With young children at home, set aside regular time to give your son or daughter your full, sole attention. Get on the floor and play with him; learn about her likes and dislikes; tell them that you love them. You will build strong bonds of trust and affection that will make it easier for you to steer them away from risky behavior in the years ahead.

child-word-bubbleWhat Else To Do

  • Get to know your children’s friends by taking them to and from afterschool activities, games, the library and movies.
  • Invite your children’s friends to join your family for special outings or events.
  • Volunteer for school activities like dances or trips where you can observe your children with their peers.
  • Put your television and computer where you can keep an eye on what your children are seeing. (You may want to set up viewing guidelines.) Also familiarize yourself with their favorite radio stations, CDs and tapes.
  • Since listening to music is a favorite activity, you’ll want to know (and be able to explain) any questionable messages they’re hearing.
  • Familiarize yourself with the policies and education programs regarding alcohol and drug use at your child’s school. Read any materials given out.
  • Make sure your children are well versed in the reasons to avoid alcohol, tobacco, drugs and sex. Waiting for them to bring up the subjects may mean being too late. In a recent poll, for example, two-thirds of fourth graders said that they wished their parents would talk more with them about drugs.

When children enter middle school or junior high, they’re suddenly little fish in a big pond, and they want to fit in. At this time, your children may make you feel you embarrass them in front of their peers. But at the very time they are pulling away from you to establish their own identities, they actually need you to be more involved than ever.

Parental Monitoring

You don’t trust me… .

I do love you and trust you, but I don’t trust the world around you, and I need to know what’s going on in your life so I can be a good parent to you.

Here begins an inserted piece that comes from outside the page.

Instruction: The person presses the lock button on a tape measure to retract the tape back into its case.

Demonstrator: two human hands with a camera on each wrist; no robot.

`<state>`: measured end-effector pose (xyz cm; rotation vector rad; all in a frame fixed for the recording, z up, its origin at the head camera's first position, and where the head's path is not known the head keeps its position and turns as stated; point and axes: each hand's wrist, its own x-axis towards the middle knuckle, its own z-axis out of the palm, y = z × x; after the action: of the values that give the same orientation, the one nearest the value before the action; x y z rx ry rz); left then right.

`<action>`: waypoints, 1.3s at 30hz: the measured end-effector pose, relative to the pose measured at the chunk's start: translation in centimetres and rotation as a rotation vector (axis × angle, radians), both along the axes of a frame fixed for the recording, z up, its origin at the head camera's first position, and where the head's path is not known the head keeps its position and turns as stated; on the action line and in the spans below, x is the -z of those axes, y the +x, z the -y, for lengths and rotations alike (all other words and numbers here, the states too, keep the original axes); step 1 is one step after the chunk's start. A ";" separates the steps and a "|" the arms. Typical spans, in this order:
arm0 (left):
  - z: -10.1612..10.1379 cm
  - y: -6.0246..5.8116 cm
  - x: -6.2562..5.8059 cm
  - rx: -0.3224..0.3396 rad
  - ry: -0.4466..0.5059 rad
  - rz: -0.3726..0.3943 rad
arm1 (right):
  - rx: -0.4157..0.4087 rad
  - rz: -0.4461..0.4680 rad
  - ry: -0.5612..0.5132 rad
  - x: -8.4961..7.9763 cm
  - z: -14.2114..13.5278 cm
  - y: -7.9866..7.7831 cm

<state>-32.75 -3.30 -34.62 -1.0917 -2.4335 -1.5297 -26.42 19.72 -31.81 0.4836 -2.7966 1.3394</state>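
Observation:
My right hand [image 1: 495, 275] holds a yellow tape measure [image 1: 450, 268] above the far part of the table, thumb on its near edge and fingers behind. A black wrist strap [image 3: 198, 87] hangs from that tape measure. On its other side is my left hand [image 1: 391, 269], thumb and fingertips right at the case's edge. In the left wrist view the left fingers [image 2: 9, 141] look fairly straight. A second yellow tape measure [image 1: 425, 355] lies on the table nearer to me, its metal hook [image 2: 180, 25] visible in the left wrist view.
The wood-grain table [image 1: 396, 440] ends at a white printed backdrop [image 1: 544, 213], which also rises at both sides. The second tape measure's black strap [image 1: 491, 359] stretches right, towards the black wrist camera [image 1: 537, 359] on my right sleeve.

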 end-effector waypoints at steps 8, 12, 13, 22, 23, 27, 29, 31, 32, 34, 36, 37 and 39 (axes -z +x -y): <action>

Monitoring what your children do is an important way to keep your children out of trouble. What is monitoring? It’s knowing where your children are, what they are doing during and after school and talking with them about it each day. Why does it work? It helps your children succeed in school and with friends, while allowing you to guide them away from trouble.

parent-child-parkWhat to do

  • Talk with your children about what happened in school today: assignments, tests, friends and problems.
  • Know where your children are after school and whom they’re with.
  • Have your children call you to let you know where they are.
  • Check that chores are completed.
  • Ask to see school assignments before they’re handed in–and after they’re returned.
  • Talk with teachers about your children’s academic and social progress.
  • Bring refreshments to your children and their friends when they come over so you can keep an eye on them.
  • Keep in touch with the parents of your children’s friends so you can reinforce each others’ efforts.

When You Can’t Be There Yourself

Leaving children without adult supervision is an open invitation to all kinds of experimentation, especially once middle school begins. What helps: having these practices in place before then.

  • Arrange to have your children looked after and occupied between the end of school and the time you get home. Encourage them to get involved with supervised youth groups, arts, music, sports, community service and academic clubs.
  • Make sure that children who are unattended for periods during the day feel your presence. Give them a schedule and set limits on their behavior. Assign household chores. Enforce a strict phone-in-to-you policy. Leave notes for them around the house. Provide easy-to-find snacks.
  • Call parents whose home is to be used for a party. Make sure you agree with their rules for behavior.
  • Make it easy for your children to leave any place where they feel uncomfortable. Discuss in advance how to contact you or another adult to get a ride home and be home when they get there.